**WORK TO COMPLETE**
Using the material below, return exactly the lines between the one holding "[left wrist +" and the one holding "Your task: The", inclusive, and no others.

**DATA SEGMENT**
***

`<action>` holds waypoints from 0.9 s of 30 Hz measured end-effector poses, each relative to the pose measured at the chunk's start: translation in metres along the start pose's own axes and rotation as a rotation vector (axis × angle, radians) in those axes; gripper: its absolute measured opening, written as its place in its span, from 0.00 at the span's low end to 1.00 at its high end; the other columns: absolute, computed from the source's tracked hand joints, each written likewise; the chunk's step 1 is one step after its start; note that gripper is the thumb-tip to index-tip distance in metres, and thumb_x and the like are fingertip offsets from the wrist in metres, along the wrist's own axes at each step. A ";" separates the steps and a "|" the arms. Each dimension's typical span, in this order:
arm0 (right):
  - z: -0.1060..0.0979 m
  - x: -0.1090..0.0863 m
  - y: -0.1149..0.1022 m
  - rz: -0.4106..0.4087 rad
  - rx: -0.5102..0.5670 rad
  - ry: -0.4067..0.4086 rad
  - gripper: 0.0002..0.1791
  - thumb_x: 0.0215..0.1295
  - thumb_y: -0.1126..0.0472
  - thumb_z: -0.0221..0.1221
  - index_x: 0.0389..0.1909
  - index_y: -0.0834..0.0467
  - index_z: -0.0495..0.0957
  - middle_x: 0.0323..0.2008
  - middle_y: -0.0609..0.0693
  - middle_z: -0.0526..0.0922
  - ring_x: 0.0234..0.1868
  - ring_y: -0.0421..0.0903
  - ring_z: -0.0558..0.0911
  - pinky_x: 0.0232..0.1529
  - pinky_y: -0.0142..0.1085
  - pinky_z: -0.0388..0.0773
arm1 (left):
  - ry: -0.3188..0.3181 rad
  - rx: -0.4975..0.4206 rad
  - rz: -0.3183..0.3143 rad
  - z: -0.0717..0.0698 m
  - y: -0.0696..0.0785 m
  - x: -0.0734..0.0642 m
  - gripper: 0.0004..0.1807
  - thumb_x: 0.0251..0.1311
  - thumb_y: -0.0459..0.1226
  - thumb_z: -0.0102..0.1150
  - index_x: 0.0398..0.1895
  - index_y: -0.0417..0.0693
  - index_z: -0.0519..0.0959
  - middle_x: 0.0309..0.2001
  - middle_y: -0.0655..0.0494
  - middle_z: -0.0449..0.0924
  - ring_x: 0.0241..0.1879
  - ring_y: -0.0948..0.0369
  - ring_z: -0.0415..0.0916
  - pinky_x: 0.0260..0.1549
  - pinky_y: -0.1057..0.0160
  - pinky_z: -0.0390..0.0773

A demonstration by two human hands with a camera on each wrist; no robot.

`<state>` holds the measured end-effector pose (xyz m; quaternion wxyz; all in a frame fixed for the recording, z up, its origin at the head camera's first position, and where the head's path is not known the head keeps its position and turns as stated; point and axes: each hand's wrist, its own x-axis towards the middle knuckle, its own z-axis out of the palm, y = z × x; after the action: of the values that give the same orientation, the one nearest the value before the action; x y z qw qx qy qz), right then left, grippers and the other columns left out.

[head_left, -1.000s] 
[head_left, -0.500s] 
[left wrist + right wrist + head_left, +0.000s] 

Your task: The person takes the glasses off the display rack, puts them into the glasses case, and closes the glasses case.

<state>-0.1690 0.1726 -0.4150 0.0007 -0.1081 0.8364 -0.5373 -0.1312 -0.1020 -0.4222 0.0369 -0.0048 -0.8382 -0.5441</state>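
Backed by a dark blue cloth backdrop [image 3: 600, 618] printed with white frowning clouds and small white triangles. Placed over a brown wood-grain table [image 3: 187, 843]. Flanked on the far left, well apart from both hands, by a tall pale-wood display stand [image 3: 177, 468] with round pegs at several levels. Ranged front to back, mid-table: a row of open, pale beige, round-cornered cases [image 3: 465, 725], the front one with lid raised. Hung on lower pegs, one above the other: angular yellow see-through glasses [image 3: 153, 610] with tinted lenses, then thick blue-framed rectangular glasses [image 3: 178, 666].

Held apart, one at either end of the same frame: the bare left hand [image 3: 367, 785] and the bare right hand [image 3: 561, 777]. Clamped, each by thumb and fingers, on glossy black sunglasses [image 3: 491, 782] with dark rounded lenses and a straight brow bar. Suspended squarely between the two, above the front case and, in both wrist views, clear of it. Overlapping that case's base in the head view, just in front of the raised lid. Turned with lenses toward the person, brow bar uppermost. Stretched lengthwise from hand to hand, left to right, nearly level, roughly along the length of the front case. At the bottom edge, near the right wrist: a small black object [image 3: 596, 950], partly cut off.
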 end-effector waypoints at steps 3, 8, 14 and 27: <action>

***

**RESPONSE AREA**
[left wrist + right wrist + head_left, +0.000s] 

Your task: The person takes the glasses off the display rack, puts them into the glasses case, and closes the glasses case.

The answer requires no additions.